Saturday, November 13, 2010

Wrong answer? Right Answer?

I read CoffeeRings' latest post and it reminded me of something similar that happened to my son in school.

My son, who's in 2nd standard, was doing his homework, answering questions in a chapter titled "Safety". It talked about safety at home, in school, at play and in the outside world.

One of the exercises was to tell whether a statement was true or false. One of the statements was, "It is okay to walk on the road."  which my son, based on his experience, marked True. He was surprised when his teacher marked it wrong. I had a hard time explaining the difference between the 'expected answer' and the 'actual answer'. (This is the same kid who refused to walk on the streets in the early days after we'd returned from abroad, saying that streets were for cars.)
Another time, there was a question about how different rooms/areas in a home are utilised. My son wrote that he did his homework on the dining table (which is true, he does). His teacher marked it wrong saying that the 'right' answer was 'study table'.

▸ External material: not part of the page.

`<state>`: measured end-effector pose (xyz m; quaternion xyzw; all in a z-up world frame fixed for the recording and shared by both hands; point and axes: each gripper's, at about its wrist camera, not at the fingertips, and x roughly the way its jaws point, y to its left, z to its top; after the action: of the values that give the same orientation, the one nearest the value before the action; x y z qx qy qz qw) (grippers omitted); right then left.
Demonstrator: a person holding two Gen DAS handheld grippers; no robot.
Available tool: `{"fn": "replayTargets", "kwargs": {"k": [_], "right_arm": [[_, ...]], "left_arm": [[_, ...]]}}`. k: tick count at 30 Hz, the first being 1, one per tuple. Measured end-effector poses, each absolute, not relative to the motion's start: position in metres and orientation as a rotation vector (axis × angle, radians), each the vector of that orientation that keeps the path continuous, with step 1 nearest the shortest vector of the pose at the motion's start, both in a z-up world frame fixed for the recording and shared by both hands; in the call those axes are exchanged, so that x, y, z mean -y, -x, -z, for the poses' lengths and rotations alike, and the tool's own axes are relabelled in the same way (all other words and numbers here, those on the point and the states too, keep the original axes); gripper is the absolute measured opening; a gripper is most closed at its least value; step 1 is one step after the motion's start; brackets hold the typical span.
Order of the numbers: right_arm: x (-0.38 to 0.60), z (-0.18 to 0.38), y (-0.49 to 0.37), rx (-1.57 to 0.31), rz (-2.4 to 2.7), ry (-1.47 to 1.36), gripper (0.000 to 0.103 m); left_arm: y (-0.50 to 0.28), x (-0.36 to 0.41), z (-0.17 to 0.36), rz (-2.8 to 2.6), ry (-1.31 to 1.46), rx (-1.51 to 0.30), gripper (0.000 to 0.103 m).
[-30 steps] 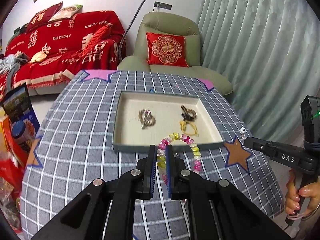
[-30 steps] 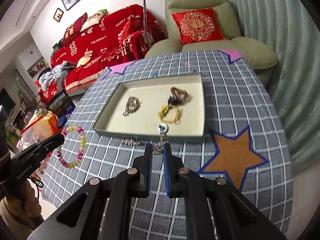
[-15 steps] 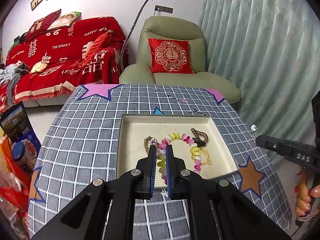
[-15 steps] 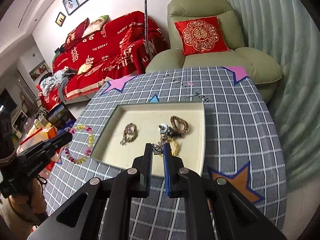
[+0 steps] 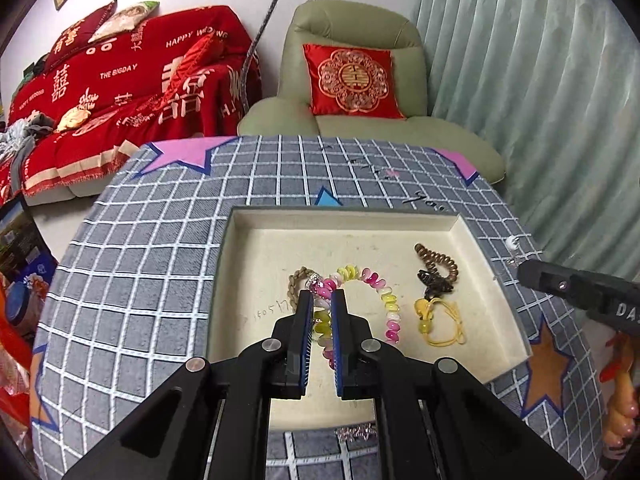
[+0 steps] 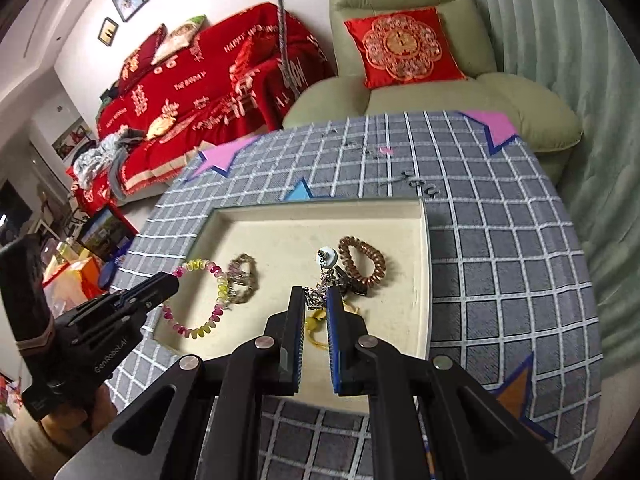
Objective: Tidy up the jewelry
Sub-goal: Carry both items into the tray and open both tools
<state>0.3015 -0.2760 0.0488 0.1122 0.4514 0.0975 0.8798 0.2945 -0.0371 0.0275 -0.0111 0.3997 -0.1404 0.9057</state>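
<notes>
Both loads are over the tray. Your left gripper is clamped on the pink-yellow bead bracelet; your right gripper is pinched on the pendant earring, hanging above the brown coil bracelet. Lower each until it rests on bare tray floor, clear of the braided bracelet and yellow cord, then release so nothing tangles.

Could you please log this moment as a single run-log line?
left claw: shut on beaded bracelet | right claw: shut on silver chain | both over tray
</notes>
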Motion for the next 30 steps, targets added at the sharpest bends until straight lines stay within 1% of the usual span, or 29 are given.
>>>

While I do agree that the teachers have to set some form of uniformity in grading answers, I wonder if we are not confusing the children this way or if we are teaching them to lie just to be 'right'.

2 comments:

Rayna M. Iyer said...

So totally empathise with this. No it is not "right" to walk on roads, but where else do you walk when there are no pavements? Study table is where you are supposed to do your homework, but how many houses are big enough to have one? Dining table is where everything gets done.
I wish we did not have questions that are as ambiguous.

rajk said...

Wow, that was fast!
Anyway, I guess if questions can't help being ambiguous, at least they should allow more than one correct answer...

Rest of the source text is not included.